━━ RAW DATA ━━

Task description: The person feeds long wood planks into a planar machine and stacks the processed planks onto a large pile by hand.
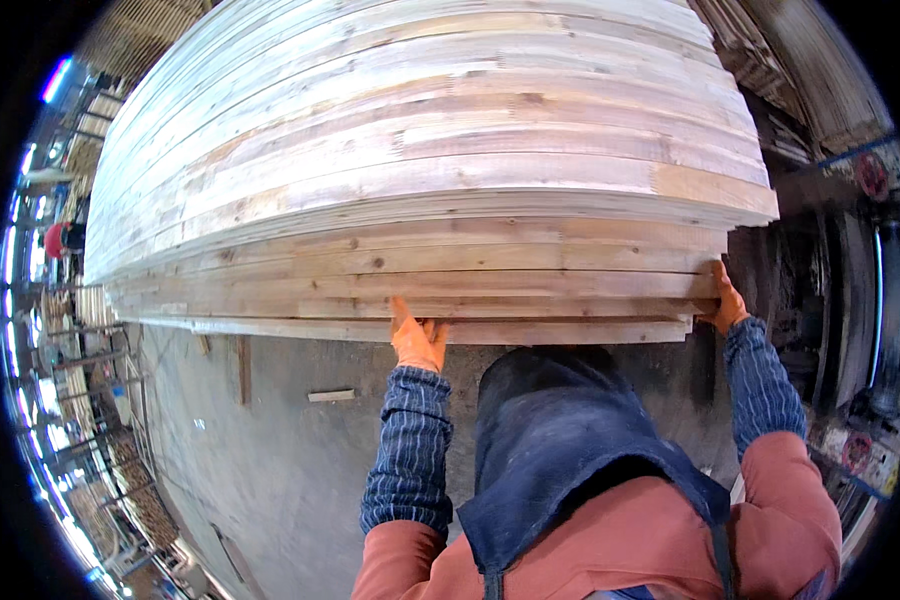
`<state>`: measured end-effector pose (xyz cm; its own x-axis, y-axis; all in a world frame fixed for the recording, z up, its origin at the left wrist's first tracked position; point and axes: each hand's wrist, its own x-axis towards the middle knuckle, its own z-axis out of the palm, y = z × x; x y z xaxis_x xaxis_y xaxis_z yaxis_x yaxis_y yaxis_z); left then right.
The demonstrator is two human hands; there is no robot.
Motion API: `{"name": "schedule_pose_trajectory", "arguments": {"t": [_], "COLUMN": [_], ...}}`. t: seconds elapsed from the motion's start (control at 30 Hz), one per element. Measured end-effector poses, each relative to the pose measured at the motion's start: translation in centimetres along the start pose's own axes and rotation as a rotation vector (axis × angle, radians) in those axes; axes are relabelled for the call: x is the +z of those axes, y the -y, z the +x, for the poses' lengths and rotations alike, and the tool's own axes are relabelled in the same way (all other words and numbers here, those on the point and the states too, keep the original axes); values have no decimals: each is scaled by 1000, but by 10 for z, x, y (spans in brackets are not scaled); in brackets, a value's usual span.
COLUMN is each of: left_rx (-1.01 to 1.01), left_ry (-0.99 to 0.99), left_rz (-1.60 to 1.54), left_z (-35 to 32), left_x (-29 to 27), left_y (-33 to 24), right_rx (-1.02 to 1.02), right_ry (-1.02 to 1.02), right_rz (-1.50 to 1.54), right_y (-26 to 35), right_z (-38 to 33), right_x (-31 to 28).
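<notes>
Long pale wooden boards (420,258) lie in a big stack in front of me, their long sides toward my body. Along the near side, several boards sit lower than the main top layer, and the lowest strip (570,331) juts out closest to me. My left hand (420,340), orange in colour, holds the near boards around the middle, one finger stretched up over the edge and the others curled. At the right end, my right hand (729,300) is closed around the board ends; part of its fingers is hidden behind the wood.
A grey concrete floor (290,450) lies below, with a small wood offcut (331,395) and a narrow strip (243,370) on it. Dark machinery (870,300) stands close on the right. Racks of timber (135,480) line the left, where a person in red (62,240) is bent over.
</notes>
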<state>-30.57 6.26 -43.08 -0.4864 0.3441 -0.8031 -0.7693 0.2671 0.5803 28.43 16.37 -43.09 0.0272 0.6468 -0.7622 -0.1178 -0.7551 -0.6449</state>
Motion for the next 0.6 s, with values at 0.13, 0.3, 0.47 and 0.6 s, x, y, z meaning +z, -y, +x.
{"name": "schedule_pose_trajectory", "arguments": {"t": [0.13,0.3,0.47,0.6], "left_rx": [12,29,-55,-65], "left_ry": [60,-110,26,166], "left_rz": [-88,-69,-43,-40], "left_z": [10,-14,3,1], "left_x": [-4,8,-6,-21], "left_y": [13,8,13,6], "right_rx": [-155,117,-631,-375], "right_ry": [-127,-93,-6,90], "right_rz": [-243,-69,-1115,-415], "right_y": [-22,22,-42,-45], "right_z": [21,-7,22,16], "right_x": [-34,-12,-48,-33]}}
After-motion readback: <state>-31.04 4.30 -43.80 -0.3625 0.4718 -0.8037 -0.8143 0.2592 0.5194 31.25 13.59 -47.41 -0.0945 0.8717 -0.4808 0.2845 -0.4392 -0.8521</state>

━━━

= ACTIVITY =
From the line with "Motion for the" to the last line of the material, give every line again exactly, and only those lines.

= RESPONSE =
Motion for the next 0.6 s, with values at 0.13, 0.3, 0.47 and 0.6 s, x, y, z meaning +z, -y, +x.
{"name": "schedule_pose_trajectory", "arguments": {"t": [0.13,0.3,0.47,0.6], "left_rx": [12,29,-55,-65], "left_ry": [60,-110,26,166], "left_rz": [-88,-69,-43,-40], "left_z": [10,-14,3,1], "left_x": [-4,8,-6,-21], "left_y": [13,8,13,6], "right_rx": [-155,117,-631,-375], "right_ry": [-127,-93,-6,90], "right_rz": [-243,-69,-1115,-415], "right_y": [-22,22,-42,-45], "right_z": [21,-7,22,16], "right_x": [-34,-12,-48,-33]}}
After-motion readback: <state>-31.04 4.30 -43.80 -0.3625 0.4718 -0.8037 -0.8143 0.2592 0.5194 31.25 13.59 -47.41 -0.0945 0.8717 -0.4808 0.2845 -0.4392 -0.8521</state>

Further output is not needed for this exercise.